Set down each line of the material that follows, exactly, with no pictures.

________________________________________

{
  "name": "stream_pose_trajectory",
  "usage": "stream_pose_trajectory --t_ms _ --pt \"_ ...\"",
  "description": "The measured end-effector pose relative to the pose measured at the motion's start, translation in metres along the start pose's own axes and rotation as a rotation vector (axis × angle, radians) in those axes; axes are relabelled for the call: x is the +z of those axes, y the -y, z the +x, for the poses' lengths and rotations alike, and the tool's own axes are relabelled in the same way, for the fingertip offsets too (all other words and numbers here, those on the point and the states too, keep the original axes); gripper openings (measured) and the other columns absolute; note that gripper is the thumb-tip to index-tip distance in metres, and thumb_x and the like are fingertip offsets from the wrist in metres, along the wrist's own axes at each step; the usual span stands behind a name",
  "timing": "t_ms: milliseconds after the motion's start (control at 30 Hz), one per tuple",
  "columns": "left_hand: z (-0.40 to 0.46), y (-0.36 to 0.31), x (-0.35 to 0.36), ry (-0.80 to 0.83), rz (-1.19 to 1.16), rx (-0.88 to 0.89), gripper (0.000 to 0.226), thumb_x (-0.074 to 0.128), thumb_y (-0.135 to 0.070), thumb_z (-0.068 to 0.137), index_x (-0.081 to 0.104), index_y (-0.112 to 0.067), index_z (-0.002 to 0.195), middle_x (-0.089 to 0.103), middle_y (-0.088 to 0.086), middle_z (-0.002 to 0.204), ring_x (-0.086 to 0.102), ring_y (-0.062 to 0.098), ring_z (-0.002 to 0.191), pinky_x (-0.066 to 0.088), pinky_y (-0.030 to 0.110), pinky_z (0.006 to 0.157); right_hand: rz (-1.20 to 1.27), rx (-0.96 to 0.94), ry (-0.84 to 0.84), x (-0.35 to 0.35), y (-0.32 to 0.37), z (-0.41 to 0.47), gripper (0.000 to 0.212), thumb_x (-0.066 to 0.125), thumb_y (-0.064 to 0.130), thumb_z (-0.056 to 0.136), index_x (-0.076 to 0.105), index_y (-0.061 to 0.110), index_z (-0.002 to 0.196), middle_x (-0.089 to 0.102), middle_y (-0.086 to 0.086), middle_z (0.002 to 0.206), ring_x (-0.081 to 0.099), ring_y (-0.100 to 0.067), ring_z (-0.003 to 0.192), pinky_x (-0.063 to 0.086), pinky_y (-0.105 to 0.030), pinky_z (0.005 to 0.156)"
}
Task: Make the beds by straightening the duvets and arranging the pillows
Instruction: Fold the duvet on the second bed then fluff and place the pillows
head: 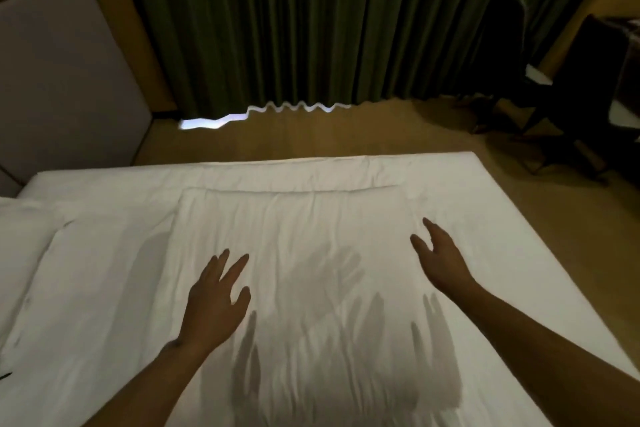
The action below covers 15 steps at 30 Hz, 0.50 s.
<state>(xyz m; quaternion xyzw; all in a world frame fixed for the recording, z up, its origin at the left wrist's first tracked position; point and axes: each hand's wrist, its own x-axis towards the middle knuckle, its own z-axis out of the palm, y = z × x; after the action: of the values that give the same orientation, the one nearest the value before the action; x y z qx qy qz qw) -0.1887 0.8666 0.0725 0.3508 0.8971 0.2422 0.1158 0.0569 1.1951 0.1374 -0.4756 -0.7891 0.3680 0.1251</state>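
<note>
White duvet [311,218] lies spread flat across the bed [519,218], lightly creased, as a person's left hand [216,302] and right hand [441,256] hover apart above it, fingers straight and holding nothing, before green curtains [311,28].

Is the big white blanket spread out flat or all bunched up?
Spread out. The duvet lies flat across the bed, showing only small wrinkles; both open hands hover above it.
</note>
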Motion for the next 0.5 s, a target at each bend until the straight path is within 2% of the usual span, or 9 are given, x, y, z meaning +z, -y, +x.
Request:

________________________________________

[Answer space]:
{
  "name": "stream_pose_trajectory",
  "usage": "stream_pose_trajectory --t_ms _ --pt \"_ ...\"",
  "description": "The measured end-effector pose relative to the pose measured at the motion's start, translation in metres along the start pose's own axes and rotation as a rotation vector (axis × angle, radians) in those axes; axes are relabelled for the call: x is the +z of those axes, y the -y, z the +x, for the poses' lengths and rotations alike, and the tool's own axes are relabelled in the same way, for the fingertip offsets too (all other words and numbers here, those on the point and the states too, keep the original axes); gripper openings (measured) and the other columns absolute; note that gripper is the thumb-tip to index-tip distance in metres, and thumb_x and the like are fingertip offsets from the wrist in metres, along the wrist's own axes at each step; the usual span stands behind a name",
  "timing": "t_ms: milliseconds after the motion's start (control at 30 Hz), one per tuple",
  "columns": "left_hand: z (-0.40 to 0.46), y (-0.36 to 0.31), x (-0.35 to 0.36), ry (-0.80 to 0.83), rz (-1.19 to 1.16), rx (-0.88 to 0.89), gripper (0.000 to 0.226), thumb_x (-0.074 to 0.128), thumb_y (-0.135 to 0.070), thumb_z (-0.068 to 0.137), index_x (-0.081 to 0.104), index_y (-0.112 to 0.067), index_z (-0.002 to 0.195), middle_x (-0.089 to 0.103), middle_y (-0.088 to 0.086), middle_z (-0.002 to 0.204), ring_x (-0.086 to 0.102), ring_y (-0.062 to 0.098), ring_z (-0.002 to 0.191), pinky_x (-0.066 to 0.088), pinky_y (-0.030 to 0.110), pinky_z (0.006 to 0.157); right_hand: rz (-1.20 to 1.27), rx (-0.96 to 0.94), ry (-0.84 to 0.84), x (-0.35 to 0.35), y (-0.32 to 0.37), z (-0.41 to 0.47), gripper (0.000 to 0.212), thumb_x (-0.066 to 0.125), thumb_y (-0.064 to 0.130), thumb_z (-0.056 to 0.136), index_x (-0.076 to 0.105), index_y (-0.061 to 0.110), index_z (-0.002 to 0.196), middle_x (-0.089 to 0.102), middle_y (-0.086 to 0.086), middle_z (0.002 to 0.206), ring_x (-0.081 to 0.099), ring_y (-0.100 to 0.067), ring_z (-0.003 to 0.192), pinky_x (-0.063 to 0.086), pinky_y (-0.105 to 0.030), pinky_z (0.005 to 0.156)"
}
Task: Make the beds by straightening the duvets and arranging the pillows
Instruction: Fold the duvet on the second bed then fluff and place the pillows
head: 
The action below covers 15 steps at 30 Hz, 0.50 s.
<state>(xyz m; quaternion xyzw; all in a world frame fixed for the recording, z up, its origin at the left wrist's first tracked position; point and axes: each hand's wrist, its own x-axis towards the middle knuckle, its own z-axis out of the palm, y = z × x; after the action: of the values that give the same orientation, the one nearest the value before the action; x y z qx qy qz qw) -0.1887 0.8666 0.0725 0.3508 0.8971 0.2422 0.1158 0.0569 1.1951 0.1374 -0.4756 -0.7891 0.3680 0.1251</state>
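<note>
White duvet [311,218] lies spread flat across the bed [519,218], lightly creased, as a person's left hand [216,302] and right hand [441,256] hover apart above it, fingers straight and holding nothing, before green curtains [311,28].

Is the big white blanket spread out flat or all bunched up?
Spread out. The duvet lies flat across the bed, showing only small wrinkles; both open hands hover above it.
</note>
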Motion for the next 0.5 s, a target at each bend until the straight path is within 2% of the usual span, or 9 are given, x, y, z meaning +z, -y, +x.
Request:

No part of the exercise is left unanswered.